Pictures must not appear in the copy. Set down exactly the line with "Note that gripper" and each line after it through the end of the data below.
· · ·
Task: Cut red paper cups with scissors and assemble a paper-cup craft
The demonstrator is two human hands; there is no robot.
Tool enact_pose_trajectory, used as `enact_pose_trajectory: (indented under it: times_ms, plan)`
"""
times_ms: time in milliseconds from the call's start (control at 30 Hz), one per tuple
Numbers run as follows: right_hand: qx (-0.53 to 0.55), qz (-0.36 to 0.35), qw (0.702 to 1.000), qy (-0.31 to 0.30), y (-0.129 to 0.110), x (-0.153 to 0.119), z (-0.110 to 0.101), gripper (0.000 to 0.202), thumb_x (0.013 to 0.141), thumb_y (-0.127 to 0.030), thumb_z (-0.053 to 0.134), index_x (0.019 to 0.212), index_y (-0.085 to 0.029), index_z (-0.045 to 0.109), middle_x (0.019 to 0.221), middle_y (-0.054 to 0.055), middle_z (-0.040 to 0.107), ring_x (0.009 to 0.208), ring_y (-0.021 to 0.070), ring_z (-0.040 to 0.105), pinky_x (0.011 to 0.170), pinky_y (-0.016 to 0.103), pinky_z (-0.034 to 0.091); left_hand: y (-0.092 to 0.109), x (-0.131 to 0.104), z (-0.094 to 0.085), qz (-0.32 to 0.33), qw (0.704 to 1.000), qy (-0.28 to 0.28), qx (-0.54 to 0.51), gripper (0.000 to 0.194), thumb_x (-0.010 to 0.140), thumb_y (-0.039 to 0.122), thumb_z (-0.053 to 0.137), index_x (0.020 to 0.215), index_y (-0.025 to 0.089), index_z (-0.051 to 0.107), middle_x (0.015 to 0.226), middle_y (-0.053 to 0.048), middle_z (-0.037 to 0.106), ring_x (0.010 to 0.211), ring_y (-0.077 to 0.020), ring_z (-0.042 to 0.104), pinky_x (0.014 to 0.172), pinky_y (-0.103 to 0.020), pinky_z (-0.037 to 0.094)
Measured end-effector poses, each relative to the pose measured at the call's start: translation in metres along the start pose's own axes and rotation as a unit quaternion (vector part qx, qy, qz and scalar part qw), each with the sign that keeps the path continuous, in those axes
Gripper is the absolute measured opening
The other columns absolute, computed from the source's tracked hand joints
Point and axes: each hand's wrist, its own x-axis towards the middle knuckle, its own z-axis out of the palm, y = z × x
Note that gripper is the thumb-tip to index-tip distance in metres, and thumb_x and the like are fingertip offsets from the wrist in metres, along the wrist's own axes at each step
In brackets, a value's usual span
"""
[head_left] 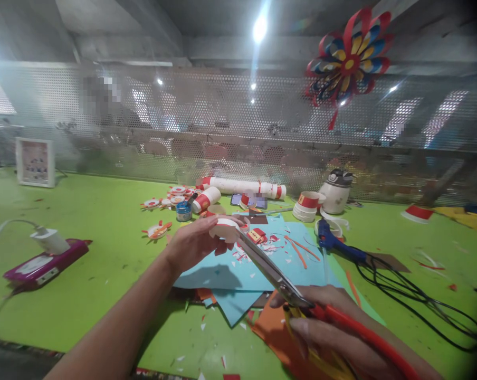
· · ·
▸ Answer section
Note that gripper is the thumb-tip to index-tip distance in metres, and thumb_x and the like are fingertip offsets from the wrist in metres, along the wrist's own axes at each step
In brackets, a value's usual span
"""
[head_left] 

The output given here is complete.